#### What needs to be done
Word for word, write out all the entries below, omitting every picture.

#### Source material
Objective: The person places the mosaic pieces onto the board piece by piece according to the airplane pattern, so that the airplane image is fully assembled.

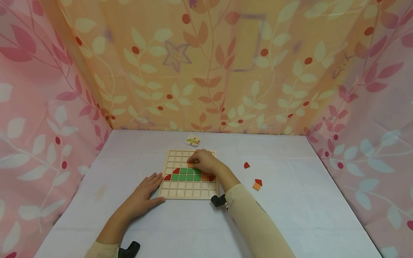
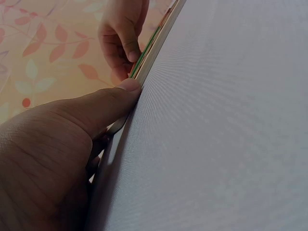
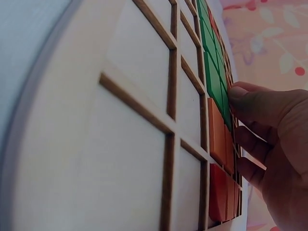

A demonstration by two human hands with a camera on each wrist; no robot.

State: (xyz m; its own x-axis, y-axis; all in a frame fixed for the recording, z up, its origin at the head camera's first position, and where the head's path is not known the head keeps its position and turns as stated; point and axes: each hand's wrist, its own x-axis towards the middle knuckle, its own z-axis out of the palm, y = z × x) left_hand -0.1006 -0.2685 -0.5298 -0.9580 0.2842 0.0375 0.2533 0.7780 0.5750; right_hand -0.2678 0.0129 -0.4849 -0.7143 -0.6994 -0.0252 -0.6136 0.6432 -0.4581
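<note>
A pale wooden grid board (image 1: 174,193) lies on the white table. Green tiles (image 1: 185,177) fill several of its middle cells, with red curved-edge tiles (image 1: 167,177) at the ends and an orange tile (image 1: 204,177) at the right. Above the green rows, the right hand (image 1: 204,161) pinches an orange square tile (image 1: 190,165) between thumb and fingers. Its curled fingers (image 3: 255,139) reach over the tiles in the right wrist view. Lying flat with fingers spread, the left hand (image 1: 145,191) touches the board's left edge; its thumb (image 2: 108,106) rests along the near corner.
Right of the board lie a loose red tile (image 1: 246,165), another red tile (image 1: 258,182) and an orange square (image 1: 256,186) against it. A small patterned card (image 1: 193,140) lies behind the board. Flowered cloth (image 1: 206,71) encloses the table at the back and sides.
</note>
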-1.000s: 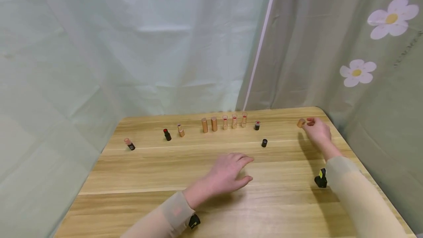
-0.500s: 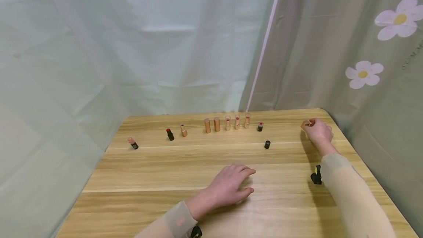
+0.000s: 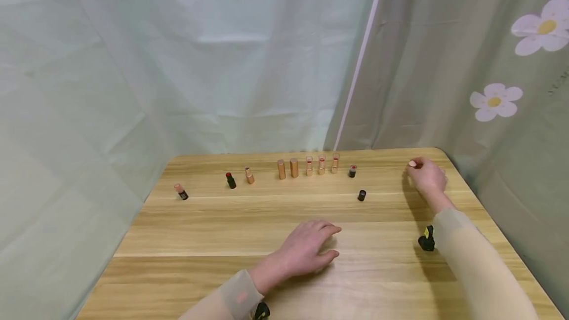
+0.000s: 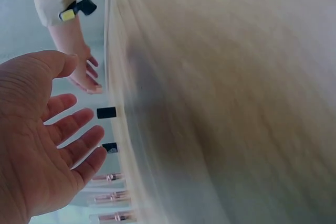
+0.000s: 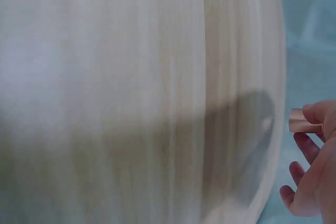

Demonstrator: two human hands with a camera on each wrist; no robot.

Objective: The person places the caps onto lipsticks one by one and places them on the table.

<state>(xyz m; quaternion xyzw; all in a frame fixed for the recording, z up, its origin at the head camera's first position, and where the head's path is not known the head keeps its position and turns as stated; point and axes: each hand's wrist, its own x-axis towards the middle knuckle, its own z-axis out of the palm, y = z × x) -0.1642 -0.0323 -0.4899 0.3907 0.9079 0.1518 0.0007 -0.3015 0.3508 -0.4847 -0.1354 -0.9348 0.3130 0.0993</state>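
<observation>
At the far right of the table, my right hand (image 3: 427, 177) pinches a rose-gold lipstick cap (image 3: 412, 163) between thumb and fingertips. The right wrist view shows that cap (image 5: 298, 120) sticking out from the grip, its other end hidden by the fingers. My left hand (image 3: 306, 250) hovers low over the middle of the table, thumb apart from loosely bent fingers, holding nothing. A small black cap (image 3: 362, 195) stands between the two hands. Farther left are an uncapped black lipstick (image 3: 230, 180) with a red tip and an uncapped rose-gold lipstick (image 3: 249, 176).
Along the back of the wooden table (image 3: 186, 231) stand two rose-gold tubes (image 3: 294, 168), several clear-topped lipsticks (image 3: 322, 166) and a short black lipstick (image 3: 352, 171). A pink-topped black lipstick (image 3: 181, 191) is at the left. Curtains (image 3: 249, 63) hang behind.
The cap in my right hand has turned, so its end now faces the head camera and less of its side shows. My left hand has come slightly nearer the front edge. The head view has shifted a little.
</observation>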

#### Worked solution
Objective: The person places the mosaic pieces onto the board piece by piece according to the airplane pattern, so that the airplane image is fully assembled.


A demonstration by two human hands with a camera on each wrist; no robot.

State: (xyz m; its own x-axis, y-axis; all in a frame fixed for the recording, z up, its origin at the head camera's first position, and where the head's path is not known the head keeps its position and turns as stated; point and axes: each hand's wrist, its own x-axis towards the middle knuckle, its own z-axis out of the palm, y = z × x) left_hand -0.1006 -0.2685 -0.5298 -0.9580 0.2842 0.0375 0.2533 0.7780 0.5750; right_hand -0.2678 0.0129 -0.4849 -0.7143 -0.6994 -0.0252 -0.6136 0.6432 -0.4581
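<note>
A pale wooden grid board (image 1: 174,193) lies on the white table. Green tiles (image 1: 185,177) fill several of its middle cells, with red curved-edge tiles (image 1: 167,177) at the ends and an orange tile (image 1: 204,177) at the right. Above the green rows, the right hand (image 1: 204,161) pinches an orange square tile (image 1: 190,165) between thumb and fingers. Its curled fingers (image 3: 255,139) reach over the tiles in the right wrist view. Lying flat with fingers spread, the left hand (image 1: 145,191) touches the board's left edge; its thumb (image 2: 108,106) rests along the near corner.
Right of the board lie a loose red tile (image 1: 246,165), another red tile (image 1: 258,182) and an orange square (image 1: 256,186) against it. A small patterned card (image 1: 193,140) lies behind the board. Flowered cloth (image 1: 206,71) encloses the table at the back and sides.
</note>
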-1.000s: 
-0.500s: 
+0.000s: 
+0.000s: 
+0.000s: 

Demonstrator: two human hands with a camera on each wrist; no robot.

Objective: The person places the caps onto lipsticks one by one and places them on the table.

<state>(xyz m; quaternion xyzw; all in a frame fixed for the recording, z up, its origin at the head camera's first position, and where the head's path is not known the head keeps its position and turns as stated; point and axes: each hand's wrist, its own x-axis towards the middle knuckle, its own z-axis out of the palm, y = z × x) -0.1642 -0.0323 -0.4899 0.3907 0.9079 0.1518 0.0007 -0.3015 0.3508 -0.4847 -0.1354 -0.9348 0.3130 0.0993</state>
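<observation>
At the far right of the table, my right hand (image 3: 427, 177) pinches a rose-gold lipstick cap (image 3: 412, 163) between thumb and fingertips. The right wrist view shows that cap (image 5: 298, 120) sticking out from the grip, its other end hidden by the fingers. My left hand (image 3: 306, 250) hovers low over the middle of the table, thumb apart from loosely bent fingers, holding nothing. A small black cap (image 3: 362, 195) stands between the two hands. Farther left are an uncapped black lipstick (image 3: 230, 180) with a red tip and an uncapped rose-gold lipstick (image 3: 249, 176).
Along the back of the wooden table (image 3: 186, 231) stand two rose-gold tubes (image 3: 294, 168), several clear-topped lipsticks (image 3: 322, 166) and a short black lipstick (image 3: 352, 171). A pink-topped black lipstick (image 3: 181, 191) is at the left. Curtains (image 3: 249, 63) hang behind.
The cap in my right hand has turned, so its end now faces the head camera and less of its side shows. My left hand has come slightly nearer the front edge. The head view has shifted a little.
</observation>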

No more work is required for the exercise.